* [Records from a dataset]
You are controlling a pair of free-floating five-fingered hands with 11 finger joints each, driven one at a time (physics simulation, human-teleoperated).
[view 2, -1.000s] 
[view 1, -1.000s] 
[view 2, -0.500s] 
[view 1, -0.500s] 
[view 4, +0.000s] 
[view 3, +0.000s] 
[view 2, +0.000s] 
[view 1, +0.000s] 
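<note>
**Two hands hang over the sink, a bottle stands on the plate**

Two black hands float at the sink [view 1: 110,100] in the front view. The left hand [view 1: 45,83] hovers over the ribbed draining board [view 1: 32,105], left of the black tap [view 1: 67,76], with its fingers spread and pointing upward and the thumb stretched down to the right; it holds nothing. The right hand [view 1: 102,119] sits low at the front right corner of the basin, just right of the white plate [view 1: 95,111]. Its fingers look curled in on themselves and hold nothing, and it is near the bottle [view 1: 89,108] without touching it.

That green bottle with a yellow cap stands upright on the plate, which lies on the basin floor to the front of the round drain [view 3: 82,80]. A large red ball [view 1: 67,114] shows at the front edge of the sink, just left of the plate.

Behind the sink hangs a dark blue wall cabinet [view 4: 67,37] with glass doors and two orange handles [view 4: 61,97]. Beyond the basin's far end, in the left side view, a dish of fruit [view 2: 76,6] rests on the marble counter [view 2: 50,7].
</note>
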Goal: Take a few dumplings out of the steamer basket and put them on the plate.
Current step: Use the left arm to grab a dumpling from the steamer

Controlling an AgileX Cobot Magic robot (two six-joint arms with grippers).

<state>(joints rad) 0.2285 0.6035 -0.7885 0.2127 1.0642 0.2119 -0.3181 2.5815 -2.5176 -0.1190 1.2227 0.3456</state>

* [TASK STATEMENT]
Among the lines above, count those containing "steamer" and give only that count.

* [TASK SOLUTION]
2